> **What you are asked to do**
Set down exactly the lines of the listing below, please, beginning with the first and ending with the line that holds "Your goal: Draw".

=== Supplied information ===

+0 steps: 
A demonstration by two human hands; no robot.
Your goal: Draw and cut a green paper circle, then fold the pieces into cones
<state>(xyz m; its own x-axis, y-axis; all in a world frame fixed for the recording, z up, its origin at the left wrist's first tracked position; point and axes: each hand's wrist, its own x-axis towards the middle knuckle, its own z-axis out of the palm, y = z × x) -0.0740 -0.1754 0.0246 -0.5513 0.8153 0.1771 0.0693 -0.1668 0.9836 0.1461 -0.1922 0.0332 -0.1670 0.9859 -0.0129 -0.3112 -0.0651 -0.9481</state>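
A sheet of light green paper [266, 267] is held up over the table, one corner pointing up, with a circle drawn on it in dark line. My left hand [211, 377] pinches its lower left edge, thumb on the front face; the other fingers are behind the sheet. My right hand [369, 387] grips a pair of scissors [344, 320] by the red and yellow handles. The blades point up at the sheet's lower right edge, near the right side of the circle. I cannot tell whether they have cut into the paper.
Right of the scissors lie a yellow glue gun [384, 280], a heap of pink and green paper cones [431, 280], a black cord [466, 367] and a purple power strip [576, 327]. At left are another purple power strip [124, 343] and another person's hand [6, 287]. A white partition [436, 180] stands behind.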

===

> **Result for this exercise**
+0 steps: 
A demonstration by two human hands; no robot.
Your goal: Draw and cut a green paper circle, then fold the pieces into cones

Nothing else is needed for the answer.